PROBLEM TO WORK ON ->
Give again, word for word, every line below from the one that has "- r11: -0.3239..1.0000" through the one that has "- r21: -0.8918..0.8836", both included, and no others.

DATASET RECORDS section start

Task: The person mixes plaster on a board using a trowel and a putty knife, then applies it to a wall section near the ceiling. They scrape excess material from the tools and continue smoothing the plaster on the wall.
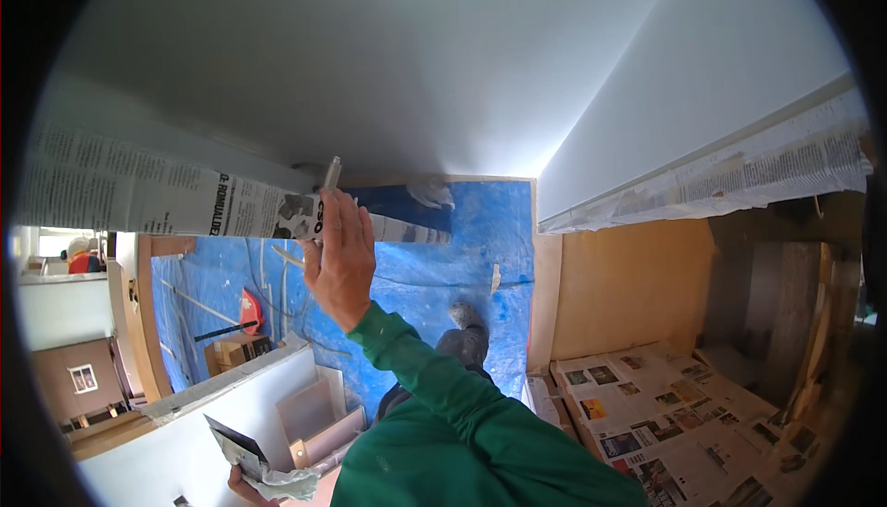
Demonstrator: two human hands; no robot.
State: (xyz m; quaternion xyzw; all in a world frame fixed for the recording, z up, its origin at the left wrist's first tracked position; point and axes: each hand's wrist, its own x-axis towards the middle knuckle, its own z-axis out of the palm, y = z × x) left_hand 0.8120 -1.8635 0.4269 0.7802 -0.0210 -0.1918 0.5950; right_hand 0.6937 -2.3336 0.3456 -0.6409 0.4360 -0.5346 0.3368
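Note:
My right hand (pixel 343 258) is raised in front of me, back of the hand up and fingers closed round a narrow pale tool (pixel 333 175). The tool's tip points up toward the smooth grey-white wall (pixel 388 64); whether it touches cannot be told. A strip of printed newspaper (pixel 176 191) runs along the wall's lower edge, right behind these fingers. At the lower left, my left hand (pixel 245 488) shows only in part, gripping a dark flat rectangular plate (pixel 238 447). Some crumpled pale material (pixel 288 485) lies against the plate's lower side.
Blue plastic sheeting (pixel 462 276) covers the floor, with a red object (pixel 250 309) and a cardboard box (pixel 236 352) on it. A white half-wall (pixel 203 415) stands left. Newspaper (pixel 665 415) covers a surface at right. Another person (pixel 83 256) is far left.

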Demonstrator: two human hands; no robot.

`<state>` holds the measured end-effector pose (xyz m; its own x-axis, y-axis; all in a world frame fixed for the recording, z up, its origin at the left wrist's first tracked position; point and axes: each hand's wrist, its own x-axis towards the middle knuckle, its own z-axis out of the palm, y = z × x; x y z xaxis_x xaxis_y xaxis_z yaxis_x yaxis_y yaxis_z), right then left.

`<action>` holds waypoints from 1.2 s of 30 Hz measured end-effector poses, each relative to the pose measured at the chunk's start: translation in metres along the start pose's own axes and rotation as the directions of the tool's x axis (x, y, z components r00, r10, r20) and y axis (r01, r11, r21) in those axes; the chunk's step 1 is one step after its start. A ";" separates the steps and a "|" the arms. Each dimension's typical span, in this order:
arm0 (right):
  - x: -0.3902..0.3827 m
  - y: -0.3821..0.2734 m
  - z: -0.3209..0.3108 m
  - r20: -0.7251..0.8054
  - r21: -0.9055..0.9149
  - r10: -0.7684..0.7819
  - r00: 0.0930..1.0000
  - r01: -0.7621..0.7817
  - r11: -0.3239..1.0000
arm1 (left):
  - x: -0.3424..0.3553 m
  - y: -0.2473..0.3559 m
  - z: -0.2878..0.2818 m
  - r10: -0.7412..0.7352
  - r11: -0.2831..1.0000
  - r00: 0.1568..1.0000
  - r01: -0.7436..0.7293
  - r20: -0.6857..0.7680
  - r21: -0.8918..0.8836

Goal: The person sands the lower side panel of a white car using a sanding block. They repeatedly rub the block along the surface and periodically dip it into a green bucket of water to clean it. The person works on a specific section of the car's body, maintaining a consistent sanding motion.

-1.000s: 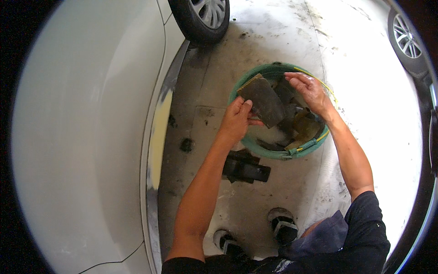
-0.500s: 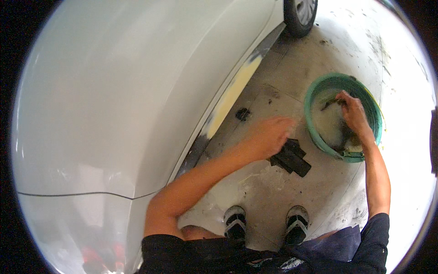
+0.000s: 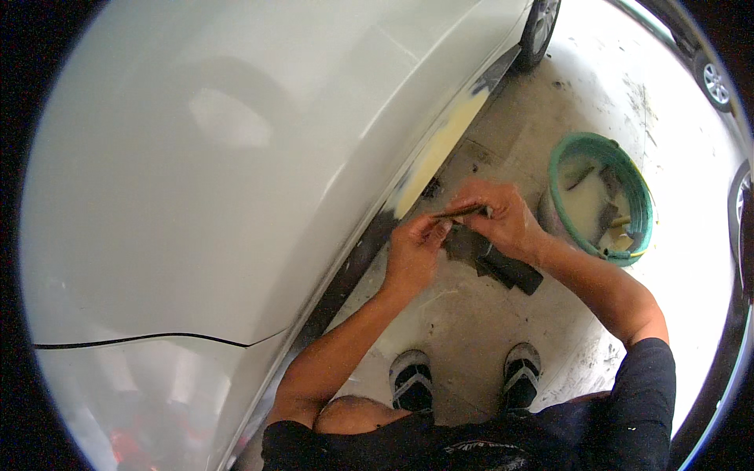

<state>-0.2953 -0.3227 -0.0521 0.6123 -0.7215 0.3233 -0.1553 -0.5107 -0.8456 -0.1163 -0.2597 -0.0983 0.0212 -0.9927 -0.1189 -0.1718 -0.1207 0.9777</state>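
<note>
Between my two hands is a thin, dark brown piece of sandpaper [image 3: 462, 211], seen nearly edge-on. My left hand [image 3: 413, 255] pinches its left end between thumb and fingers. Fingers of my right hand [image 3: 506, 218] are closed on the other end. Both hands are just off the lower side of a white car [image 3: 236, 180], near a pale yellow filled patch [image 3: 441, 151] with dark edges. Behind my right hand, dark flat sheets and a black block [image 3: 514, 272] lie on the floor, partly covered by the hand.
On the right stands a green bucket [image 3: 556, 169] of cloudy water with dark scraps and a yellowish piece in it. The car's wheel [image 3: 540, 33] is at the top. My shoes [image 3: 411, 380] are below on the stained floor [image 3: 463, 330]. Other cars' wheels [image 3: 715, 82] show at far right.
My right hand has come out of the bucket and moved left to meet my left hand. Both now grip the sandpaper. The view has shifted slightly.
</note>
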 end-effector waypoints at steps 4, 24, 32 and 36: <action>-0.009 -0.014 0.019 0.198 -0.474 0.103 0.975 0.003 0.880 | -0.001 -0.012 -0.014 0.055 0.992 0.991 -0.041 -0.119 0.116; -0.016 0.032 0.010 0.184 0.154 0.467 0.865 -0.495 0.855 | 0.002 -0.012 0.004 0.074 0.986 0.996 -0.080 -0.045 -0.146; -0.029 0.025 -0.033 0.237 -0.024 0.231 0.944 -0.232 0.972 | -0.003 0.013 0.025 0.150 0.989 0.980 -0.149 0.130 -0.015; -0.052 0.048 -0.089 -0.119 -0.696 0.243 0.963 -0.255 0.671 | 0.013 0.023 0.012 0.468 0.511 0.848 -0.489 0.248 0.706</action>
<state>-0.4032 -0.3516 -0.0719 0.4598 -0.8742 0.1563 -0.8001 -0.4842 -0.3542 -0.1313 -0.2752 -0.0795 -0.3072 -0.8984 0.3139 -0.7940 0.4238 0.4358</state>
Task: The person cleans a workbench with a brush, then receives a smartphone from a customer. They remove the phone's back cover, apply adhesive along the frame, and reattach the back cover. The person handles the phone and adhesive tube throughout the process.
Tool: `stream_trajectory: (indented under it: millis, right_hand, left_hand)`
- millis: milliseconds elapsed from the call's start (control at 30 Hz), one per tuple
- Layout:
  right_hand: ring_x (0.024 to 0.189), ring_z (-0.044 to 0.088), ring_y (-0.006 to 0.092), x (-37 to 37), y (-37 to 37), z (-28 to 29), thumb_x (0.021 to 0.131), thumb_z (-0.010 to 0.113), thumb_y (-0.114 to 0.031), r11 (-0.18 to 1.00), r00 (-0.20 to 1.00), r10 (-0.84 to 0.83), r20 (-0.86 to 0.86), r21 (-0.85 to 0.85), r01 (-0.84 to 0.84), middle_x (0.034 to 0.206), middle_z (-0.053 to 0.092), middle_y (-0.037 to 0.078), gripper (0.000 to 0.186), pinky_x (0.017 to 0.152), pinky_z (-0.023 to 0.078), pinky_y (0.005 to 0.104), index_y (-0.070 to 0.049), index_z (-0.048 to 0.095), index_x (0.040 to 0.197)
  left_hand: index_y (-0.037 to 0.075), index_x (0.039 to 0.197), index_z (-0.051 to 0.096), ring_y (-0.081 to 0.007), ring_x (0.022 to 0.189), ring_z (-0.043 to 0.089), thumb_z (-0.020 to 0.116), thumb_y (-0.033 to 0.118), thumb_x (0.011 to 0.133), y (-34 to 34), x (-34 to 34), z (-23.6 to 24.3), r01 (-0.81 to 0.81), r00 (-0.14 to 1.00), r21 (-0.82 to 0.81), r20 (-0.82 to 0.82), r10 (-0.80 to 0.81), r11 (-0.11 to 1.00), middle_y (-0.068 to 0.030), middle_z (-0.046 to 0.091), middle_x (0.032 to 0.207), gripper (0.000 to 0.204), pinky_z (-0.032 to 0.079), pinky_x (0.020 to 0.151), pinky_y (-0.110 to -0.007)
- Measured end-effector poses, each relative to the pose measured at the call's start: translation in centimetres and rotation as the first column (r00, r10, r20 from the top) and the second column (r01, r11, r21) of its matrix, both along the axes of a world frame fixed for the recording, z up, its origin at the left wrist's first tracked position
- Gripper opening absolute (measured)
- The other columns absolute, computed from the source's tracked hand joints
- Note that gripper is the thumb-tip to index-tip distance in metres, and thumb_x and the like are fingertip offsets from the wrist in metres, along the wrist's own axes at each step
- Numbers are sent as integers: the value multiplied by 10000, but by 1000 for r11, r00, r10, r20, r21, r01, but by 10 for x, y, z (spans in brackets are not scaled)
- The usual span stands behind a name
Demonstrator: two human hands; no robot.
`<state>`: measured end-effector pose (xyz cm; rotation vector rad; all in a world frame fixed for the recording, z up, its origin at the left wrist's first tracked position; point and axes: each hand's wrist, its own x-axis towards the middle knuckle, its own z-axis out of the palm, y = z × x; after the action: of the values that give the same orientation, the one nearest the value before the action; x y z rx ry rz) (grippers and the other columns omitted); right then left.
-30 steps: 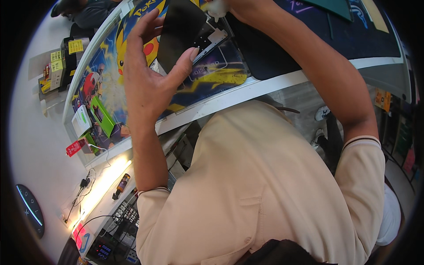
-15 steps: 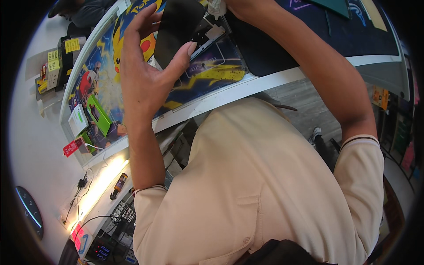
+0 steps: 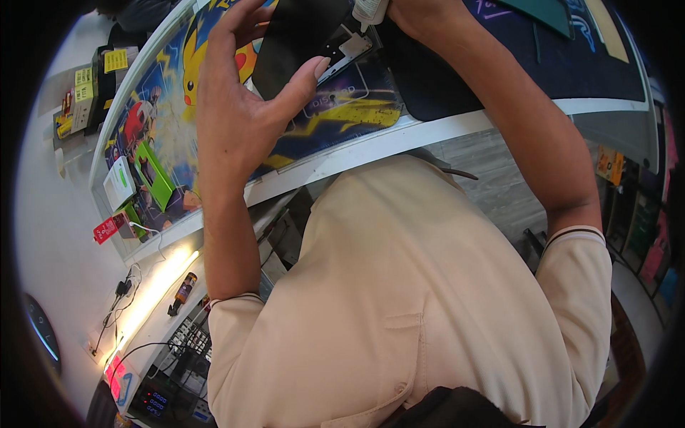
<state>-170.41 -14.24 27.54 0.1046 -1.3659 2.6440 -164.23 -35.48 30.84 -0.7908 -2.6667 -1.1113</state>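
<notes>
My left hand (image 3: 246, 107) is curved around a dark flat panel (image 3: 285, 43), fingers along its left edge and thumb toward the lower right. Beside the panel, just past the thumb, lies an opened flat device (image 3: 349, 48) with metal plates and small inner parts bared, perhaps a phone. My right hand (image 3: 424, 18), partly cut off by the upper edge, is closed around a small white bottle (image 3: 369, 10). The bottle's narrow tip points down over the bared parts. Whether the tip touches them I cannot tell.
Under the work lies a colourful cartoon mat (image 3: 357, 118), with a black mat (image 3: 435, 93) to its right. Green and white boxes (image 3: 153, 175) stand at the left end of the white-edged table. A dark bottle (image 3: 184, 291) and a lit strip (image 3: 157, 299) are at the lower left.
The white bottle and my right hand have shifted slightly down and right in the picture. More of the bottle shows. The whole view has moved a little; my left hand keeps its curved pose.
</notes>
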Motion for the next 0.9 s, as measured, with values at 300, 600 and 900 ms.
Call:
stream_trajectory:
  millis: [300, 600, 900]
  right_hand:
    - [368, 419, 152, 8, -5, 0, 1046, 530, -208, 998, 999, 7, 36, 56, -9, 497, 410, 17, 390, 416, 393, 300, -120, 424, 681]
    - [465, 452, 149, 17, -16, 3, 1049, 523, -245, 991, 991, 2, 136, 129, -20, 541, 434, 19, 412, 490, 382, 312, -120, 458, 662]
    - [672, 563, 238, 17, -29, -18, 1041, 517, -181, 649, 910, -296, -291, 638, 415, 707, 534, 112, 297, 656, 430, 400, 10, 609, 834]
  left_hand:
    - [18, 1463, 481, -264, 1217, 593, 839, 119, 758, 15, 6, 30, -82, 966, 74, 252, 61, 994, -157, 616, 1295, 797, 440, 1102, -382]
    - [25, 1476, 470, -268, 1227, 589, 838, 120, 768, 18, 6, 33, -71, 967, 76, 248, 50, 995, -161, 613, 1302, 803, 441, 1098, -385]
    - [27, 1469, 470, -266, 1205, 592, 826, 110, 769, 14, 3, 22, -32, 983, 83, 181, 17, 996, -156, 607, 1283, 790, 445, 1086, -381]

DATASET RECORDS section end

RESPONSE AREA ->
  - r11: -0.3239..1.0000
arm1 (left):
  - x: -0.3424..0.3553 m
  - y: -0.2473..0.3559 m
  - z: -0.2878..0.2818 m
  - r10: -0.7412..0.7352
  - r11: -0.2831..1.0000
  - r00: 0.1568..1.0000
  - r01: -0.7436..0.7293
  - r20: -0.6857..0.7680
  - r21: -0.8918..0.8836

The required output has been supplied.